Houston, there’s a problem at Boeing!
The embattled aerospace giant — which helped send the first man to the Moon — is exploring the sale of parts of its NASA business, the Wall Street Journal reported Friday, citing people familiar with the matter.
The sale, which is in the early stages and may not result in a deal, would include Boeing’s troubled Starliner rocket and operations supporting the International Space Station, according to people familiar with the matter. told the Wall Street Journal,
A Boeing spokesperson told The Post that the company does not comment on speculation.
New Chief Executive Officer Kelly Ortberg’s exit from the space race comes as Boeing faces a financial crisis due to a five-week strike that has halted ground production.
The aerospace company’s Starliner spacecraft has been hampered for years by development delays and technical problems, with private costs rising to more than $1.8 billion.
Two NASA astronauts flown to the International Space Station by Boeing remain stranded there and are scheduled to return in February on a plane from rival SpaceX.

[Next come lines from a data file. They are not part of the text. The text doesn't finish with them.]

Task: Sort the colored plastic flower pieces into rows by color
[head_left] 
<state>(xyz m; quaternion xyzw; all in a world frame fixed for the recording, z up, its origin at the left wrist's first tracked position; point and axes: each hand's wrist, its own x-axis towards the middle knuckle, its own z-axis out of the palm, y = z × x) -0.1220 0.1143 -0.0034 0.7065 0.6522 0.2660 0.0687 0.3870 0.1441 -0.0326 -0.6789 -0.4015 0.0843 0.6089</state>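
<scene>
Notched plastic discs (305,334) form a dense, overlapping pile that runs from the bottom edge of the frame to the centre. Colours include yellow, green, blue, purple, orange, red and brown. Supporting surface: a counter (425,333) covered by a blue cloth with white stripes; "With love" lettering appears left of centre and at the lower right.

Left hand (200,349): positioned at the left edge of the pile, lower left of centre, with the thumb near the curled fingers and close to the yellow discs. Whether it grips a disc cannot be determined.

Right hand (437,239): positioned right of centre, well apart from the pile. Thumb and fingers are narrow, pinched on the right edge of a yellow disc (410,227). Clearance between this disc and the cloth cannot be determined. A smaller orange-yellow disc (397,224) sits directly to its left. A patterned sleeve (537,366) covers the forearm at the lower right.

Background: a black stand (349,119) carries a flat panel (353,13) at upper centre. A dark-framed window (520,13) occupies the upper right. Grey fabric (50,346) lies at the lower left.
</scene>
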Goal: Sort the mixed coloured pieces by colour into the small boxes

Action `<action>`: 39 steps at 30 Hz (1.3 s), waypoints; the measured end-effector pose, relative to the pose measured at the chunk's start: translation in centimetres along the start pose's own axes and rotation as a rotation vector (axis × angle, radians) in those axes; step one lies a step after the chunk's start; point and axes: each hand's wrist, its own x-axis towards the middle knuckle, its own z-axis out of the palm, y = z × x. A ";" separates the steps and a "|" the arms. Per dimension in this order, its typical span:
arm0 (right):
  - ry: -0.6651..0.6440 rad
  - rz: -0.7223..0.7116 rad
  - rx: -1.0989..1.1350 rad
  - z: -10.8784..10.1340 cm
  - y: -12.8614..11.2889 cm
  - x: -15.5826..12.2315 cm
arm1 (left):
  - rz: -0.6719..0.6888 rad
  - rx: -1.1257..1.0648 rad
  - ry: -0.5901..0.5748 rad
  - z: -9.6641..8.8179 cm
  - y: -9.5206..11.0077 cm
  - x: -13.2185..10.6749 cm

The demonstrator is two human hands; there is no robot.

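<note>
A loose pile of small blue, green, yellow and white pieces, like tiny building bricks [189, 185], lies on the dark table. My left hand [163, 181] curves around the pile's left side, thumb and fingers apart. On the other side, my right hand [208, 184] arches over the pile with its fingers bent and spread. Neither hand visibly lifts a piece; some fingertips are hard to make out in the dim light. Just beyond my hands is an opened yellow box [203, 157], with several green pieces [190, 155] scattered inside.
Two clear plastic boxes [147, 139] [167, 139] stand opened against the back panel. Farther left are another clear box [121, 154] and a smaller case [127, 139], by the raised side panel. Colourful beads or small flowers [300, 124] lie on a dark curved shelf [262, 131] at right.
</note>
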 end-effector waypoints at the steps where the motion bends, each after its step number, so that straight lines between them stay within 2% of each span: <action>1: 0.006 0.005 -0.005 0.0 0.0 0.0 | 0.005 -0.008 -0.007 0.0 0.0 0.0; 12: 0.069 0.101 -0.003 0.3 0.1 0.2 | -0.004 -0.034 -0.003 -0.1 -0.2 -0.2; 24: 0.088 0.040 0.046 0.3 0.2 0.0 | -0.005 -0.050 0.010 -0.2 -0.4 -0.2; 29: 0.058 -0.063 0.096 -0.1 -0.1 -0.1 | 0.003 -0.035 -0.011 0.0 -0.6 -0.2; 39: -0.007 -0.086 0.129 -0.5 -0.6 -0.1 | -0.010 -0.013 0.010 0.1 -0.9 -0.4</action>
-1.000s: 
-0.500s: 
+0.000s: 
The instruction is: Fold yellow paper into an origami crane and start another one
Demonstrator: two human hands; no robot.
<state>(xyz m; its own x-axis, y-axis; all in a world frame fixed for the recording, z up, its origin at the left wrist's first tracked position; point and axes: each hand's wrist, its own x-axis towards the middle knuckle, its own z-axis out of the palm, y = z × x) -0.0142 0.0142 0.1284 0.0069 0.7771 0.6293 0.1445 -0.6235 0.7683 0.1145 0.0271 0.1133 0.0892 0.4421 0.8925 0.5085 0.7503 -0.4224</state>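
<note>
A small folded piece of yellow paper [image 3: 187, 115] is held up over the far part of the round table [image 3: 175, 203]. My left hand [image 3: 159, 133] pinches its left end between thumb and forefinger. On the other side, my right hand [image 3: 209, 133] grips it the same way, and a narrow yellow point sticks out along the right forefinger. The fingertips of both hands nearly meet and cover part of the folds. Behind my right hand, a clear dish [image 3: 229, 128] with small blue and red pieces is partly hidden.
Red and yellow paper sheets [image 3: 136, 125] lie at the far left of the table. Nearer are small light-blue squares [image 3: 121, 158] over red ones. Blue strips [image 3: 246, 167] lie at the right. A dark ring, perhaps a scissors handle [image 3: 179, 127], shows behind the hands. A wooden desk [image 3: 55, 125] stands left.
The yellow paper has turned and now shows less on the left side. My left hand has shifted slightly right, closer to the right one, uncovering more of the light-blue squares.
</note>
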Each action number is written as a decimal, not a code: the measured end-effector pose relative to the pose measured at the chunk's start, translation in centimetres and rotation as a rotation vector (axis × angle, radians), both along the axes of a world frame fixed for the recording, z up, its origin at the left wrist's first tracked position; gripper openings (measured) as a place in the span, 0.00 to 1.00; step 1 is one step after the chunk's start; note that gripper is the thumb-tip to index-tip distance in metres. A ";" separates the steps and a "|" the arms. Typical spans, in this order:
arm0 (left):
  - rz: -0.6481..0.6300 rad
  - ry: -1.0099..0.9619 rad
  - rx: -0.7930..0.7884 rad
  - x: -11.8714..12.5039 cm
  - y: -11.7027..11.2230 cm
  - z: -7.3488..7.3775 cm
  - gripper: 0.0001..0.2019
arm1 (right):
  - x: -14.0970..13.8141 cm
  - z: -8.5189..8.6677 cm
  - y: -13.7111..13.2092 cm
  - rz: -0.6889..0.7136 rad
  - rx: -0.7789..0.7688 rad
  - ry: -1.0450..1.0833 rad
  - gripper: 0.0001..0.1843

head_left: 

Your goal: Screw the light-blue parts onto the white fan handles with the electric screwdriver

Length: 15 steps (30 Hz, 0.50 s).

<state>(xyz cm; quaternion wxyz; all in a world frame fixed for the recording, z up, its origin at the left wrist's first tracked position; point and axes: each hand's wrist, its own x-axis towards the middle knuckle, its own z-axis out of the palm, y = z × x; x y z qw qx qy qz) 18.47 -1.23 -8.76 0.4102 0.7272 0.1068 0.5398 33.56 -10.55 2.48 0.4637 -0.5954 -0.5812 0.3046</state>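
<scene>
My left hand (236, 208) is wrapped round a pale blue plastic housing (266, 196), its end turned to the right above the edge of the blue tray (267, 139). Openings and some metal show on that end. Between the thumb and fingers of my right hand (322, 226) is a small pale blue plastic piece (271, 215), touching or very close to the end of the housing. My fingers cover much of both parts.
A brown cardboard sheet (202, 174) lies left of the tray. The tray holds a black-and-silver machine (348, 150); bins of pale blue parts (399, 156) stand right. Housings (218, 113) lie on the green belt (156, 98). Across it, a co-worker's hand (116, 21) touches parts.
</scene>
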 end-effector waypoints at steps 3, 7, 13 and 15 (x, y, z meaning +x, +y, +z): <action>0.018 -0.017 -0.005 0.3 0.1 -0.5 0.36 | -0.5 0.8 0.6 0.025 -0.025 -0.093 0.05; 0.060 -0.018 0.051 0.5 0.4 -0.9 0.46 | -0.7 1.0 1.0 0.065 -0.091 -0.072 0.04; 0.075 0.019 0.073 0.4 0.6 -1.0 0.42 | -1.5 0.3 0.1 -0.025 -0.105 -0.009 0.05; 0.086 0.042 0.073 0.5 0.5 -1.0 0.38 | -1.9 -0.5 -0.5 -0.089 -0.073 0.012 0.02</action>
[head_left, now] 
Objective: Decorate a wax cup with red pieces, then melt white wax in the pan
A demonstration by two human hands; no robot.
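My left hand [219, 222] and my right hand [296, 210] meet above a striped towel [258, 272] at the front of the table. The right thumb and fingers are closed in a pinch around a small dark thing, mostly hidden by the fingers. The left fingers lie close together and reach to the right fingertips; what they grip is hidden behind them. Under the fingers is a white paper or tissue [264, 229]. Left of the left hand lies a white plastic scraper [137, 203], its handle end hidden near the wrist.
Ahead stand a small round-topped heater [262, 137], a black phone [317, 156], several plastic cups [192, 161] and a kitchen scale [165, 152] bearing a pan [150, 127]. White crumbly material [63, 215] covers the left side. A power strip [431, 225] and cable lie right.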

The sale of Boeing’s space business would be a sharp change from the company’s space heyday — from work on the Saturn V rocket used to land humans on the Moon to building the International Space Station, which lasted 25 years. Is in class.
Sources told the Journal that Boeing will likely retain its position overseeing the Space Launch System, a large rocket NASA is paying the company to build for future lunar missions.
The giant rocket successfully completed its first flight nearly two years ago, but Boeing has faced quality-control problems with the system since then.
Boeing and Lockheed Martin have been looking for a buyer for United Launch Alliance, the companies’ joint rocket-launch venture, for more than a year.
ortberg, who Took command of Boeing in August And long-established aviation giant Rockwell Collins has said basically everything except the core commercial and defense businesses is on the table for sale.
“It’s better to do less and do better than to do more and not do well,” Ortberg said during a call with analysts this week.
In September, Ortberg removed the head of Boeing’s defense and space business.
In the first nine months of this year, the company’s space business lost $3.1 billion on revenues of $18.5 billion.
Before Ortberg joined the company, Boeing was in talks with Jeff Bezos’ Blue Origin to have the private space company take over some of Boeing’s NASA programs, sources told the Journal.
Boeing is in hot water as NASA has said it wants to have the space station in orbit around 2030 and the future of Starliner remains in question.
Agency officials had hoped that Starliner would be a means of transportation to get astronauts to and from the space station, but safety concerns have made that reality uncertain.